> **Required work**
Both the line with "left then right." and the line with "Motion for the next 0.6" in the records below must appear in the output, along with every line between them, exactly and with nothing added.

--- The data Enclosed Below ---

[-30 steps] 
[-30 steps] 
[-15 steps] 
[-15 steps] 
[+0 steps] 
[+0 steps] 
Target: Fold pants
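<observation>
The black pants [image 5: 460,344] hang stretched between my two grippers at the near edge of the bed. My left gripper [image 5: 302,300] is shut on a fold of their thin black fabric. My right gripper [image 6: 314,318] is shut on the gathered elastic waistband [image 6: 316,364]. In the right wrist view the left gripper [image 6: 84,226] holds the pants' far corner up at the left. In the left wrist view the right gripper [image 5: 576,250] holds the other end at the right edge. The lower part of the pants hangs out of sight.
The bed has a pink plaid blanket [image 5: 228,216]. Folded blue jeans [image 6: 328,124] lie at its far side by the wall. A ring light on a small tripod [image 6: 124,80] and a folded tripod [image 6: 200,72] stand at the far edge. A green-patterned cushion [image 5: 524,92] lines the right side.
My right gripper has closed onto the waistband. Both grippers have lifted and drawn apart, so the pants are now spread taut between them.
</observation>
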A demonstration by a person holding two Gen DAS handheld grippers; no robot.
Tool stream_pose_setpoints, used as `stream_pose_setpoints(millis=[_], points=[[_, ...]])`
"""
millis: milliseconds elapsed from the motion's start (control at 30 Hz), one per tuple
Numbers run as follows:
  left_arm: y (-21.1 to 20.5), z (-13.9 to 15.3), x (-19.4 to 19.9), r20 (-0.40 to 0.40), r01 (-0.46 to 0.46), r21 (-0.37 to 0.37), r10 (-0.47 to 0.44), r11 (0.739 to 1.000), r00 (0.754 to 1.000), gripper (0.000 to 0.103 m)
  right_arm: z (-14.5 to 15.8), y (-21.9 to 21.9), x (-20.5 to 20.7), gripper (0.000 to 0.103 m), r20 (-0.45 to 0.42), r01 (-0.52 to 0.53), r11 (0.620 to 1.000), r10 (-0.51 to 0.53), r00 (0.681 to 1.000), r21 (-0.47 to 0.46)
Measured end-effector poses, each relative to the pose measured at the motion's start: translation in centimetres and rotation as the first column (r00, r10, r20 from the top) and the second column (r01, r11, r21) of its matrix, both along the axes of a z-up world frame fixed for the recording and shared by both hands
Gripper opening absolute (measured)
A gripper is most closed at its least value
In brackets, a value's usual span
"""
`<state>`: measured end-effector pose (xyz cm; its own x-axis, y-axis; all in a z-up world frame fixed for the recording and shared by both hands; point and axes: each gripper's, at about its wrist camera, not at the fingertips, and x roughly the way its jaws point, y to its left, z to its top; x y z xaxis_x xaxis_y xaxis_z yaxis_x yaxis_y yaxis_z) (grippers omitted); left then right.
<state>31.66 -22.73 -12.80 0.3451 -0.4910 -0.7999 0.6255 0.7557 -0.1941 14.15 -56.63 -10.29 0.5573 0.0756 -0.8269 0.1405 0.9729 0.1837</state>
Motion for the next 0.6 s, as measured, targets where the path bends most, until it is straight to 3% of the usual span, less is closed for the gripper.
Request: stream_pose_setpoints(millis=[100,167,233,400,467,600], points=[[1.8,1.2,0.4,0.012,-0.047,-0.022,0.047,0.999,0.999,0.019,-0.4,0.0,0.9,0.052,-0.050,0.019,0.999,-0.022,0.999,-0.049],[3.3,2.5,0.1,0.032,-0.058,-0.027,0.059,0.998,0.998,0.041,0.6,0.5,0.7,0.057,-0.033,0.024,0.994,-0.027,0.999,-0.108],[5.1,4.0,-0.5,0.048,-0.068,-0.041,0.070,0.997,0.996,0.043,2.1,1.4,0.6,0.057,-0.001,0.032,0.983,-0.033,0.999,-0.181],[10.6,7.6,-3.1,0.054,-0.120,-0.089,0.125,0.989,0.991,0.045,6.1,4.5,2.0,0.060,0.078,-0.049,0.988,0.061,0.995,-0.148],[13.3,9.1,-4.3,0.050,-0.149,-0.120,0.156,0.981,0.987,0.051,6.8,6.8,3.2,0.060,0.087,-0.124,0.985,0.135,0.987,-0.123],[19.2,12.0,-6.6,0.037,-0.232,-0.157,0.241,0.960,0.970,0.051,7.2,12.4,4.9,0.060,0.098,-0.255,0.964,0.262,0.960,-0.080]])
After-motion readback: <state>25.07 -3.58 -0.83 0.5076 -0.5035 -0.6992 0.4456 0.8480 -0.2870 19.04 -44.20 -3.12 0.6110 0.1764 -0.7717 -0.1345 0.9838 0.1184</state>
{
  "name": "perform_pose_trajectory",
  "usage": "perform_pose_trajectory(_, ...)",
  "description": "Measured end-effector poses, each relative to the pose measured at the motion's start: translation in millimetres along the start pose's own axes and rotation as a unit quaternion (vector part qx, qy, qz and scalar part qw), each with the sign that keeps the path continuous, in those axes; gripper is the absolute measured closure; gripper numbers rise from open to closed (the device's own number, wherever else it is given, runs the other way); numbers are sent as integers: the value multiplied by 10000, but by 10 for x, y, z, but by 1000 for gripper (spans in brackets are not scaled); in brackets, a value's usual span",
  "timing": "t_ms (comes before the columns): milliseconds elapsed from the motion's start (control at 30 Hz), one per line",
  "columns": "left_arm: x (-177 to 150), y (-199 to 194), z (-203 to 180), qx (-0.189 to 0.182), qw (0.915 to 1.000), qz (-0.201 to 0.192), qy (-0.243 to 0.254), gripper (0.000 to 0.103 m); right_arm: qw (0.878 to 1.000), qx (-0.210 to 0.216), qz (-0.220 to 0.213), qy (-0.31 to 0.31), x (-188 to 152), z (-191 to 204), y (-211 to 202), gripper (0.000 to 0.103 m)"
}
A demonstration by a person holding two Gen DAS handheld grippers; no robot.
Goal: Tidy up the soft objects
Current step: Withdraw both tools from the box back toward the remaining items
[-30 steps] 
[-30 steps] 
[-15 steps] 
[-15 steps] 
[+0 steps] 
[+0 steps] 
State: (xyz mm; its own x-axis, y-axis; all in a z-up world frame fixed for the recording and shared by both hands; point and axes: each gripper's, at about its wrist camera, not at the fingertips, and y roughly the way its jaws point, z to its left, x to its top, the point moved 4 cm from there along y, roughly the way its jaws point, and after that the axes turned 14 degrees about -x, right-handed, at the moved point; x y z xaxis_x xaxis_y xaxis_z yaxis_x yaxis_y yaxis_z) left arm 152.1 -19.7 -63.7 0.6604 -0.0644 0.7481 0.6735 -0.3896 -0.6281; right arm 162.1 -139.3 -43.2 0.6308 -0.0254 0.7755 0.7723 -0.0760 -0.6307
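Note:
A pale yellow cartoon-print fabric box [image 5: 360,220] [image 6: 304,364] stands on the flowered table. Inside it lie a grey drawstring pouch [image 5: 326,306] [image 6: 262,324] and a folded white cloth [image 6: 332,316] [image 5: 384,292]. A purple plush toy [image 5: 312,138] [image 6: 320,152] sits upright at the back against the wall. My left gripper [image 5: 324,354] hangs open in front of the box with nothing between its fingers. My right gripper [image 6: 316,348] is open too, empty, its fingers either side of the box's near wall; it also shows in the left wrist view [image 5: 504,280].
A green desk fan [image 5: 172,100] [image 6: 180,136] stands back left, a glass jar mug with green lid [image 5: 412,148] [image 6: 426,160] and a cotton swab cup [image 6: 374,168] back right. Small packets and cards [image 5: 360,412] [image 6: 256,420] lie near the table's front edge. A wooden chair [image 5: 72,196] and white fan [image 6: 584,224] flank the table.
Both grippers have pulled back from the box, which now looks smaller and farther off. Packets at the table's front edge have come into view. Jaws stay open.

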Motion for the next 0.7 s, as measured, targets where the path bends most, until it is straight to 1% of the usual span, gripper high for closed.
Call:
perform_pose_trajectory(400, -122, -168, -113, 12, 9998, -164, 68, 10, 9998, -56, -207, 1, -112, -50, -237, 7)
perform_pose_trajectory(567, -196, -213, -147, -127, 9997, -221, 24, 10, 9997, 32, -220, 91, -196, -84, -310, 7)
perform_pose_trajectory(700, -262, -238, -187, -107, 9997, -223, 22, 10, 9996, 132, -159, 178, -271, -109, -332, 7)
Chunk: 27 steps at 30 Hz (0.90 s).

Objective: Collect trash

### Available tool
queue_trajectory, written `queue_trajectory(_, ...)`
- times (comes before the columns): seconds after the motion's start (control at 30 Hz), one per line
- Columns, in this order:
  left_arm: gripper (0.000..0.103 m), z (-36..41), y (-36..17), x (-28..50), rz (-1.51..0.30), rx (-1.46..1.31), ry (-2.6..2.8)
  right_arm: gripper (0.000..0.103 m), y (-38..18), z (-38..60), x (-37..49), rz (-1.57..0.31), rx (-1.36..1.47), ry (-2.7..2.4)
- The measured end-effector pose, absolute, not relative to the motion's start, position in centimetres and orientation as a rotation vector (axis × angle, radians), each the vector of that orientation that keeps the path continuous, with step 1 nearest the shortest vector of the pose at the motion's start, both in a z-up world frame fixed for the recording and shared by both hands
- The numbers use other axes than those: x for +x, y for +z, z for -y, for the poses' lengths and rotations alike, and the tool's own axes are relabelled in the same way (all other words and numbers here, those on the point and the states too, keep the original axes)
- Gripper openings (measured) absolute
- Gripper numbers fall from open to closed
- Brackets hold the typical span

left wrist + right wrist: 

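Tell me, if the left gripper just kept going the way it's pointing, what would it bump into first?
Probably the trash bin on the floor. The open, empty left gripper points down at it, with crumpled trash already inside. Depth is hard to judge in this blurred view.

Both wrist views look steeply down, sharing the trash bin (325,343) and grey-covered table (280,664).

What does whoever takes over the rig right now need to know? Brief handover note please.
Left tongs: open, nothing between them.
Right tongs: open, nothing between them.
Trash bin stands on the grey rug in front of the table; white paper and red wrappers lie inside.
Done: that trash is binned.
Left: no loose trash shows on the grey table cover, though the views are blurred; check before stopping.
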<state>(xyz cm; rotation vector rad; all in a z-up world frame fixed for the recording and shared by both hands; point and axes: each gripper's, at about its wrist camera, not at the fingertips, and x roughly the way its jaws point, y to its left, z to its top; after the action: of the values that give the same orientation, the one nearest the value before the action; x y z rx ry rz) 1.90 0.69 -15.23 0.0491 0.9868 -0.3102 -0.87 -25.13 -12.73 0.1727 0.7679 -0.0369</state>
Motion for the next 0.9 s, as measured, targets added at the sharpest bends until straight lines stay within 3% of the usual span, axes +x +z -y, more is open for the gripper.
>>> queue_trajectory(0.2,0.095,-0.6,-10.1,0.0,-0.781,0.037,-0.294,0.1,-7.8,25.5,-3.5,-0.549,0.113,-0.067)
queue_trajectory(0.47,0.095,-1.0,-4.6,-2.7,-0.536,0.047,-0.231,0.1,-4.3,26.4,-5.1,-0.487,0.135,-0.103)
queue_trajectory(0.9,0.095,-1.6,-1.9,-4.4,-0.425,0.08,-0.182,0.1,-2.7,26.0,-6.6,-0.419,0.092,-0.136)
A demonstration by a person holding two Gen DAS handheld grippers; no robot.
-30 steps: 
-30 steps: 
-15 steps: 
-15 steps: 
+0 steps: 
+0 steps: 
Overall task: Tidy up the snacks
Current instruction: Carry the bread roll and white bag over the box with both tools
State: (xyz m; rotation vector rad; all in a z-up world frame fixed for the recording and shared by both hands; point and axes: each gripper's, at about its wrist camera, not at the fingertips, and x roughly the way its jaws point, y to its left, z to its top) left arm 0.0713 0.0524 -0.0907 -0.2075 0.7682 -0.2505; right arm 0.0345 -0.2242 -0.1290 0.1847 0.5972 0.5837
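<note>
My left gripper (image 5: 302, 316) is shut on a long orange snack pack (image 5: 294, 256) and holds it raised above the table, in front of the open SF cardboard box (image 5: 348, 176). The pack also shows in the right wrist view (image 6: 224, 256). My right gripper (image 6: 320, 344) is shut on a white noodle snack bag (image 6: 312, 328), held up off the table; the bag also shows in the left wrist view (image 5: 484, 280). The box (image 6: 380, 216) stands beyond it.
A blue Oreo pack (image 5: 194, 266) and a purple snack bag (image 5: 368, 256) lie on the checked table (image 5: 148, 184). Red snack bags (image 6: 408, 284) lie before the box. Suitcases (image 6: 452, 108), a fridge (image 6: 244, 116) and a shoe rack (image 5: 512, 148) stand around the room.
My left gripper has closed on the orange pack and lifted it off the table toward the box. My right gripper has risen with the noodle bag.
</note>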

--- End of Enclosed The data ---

> **Problem solution**
`<state>`: measured end-effector pose (xyz cm; its own x-axis, y-axis; all in a z-up world frame fixed for the recording and shared by both hands; point and axes: each gripper's, at about its wrist camera, not at the fingertips, and x roughly the way its jaws point, y to its left, z to its top; x y z xaxis_x xaxis_y xaxis_z yaxis_x yaxis_y yaxis_z) (grippers omitted); left then right.
<state>31.66 -22.73 -12.80 0.3451 -0.4910 -0.7999 0.6255 0.7557 -0.1941 14.15 -56.63 -10.29 0.5573 0.0756 -0.8269 0.1405 0.9729 0.1837</state>
Motion for the next 0.6 s, as measured, targets where the path bends most, until it is straight to 3% of the usual span, less is closed for the gripper.

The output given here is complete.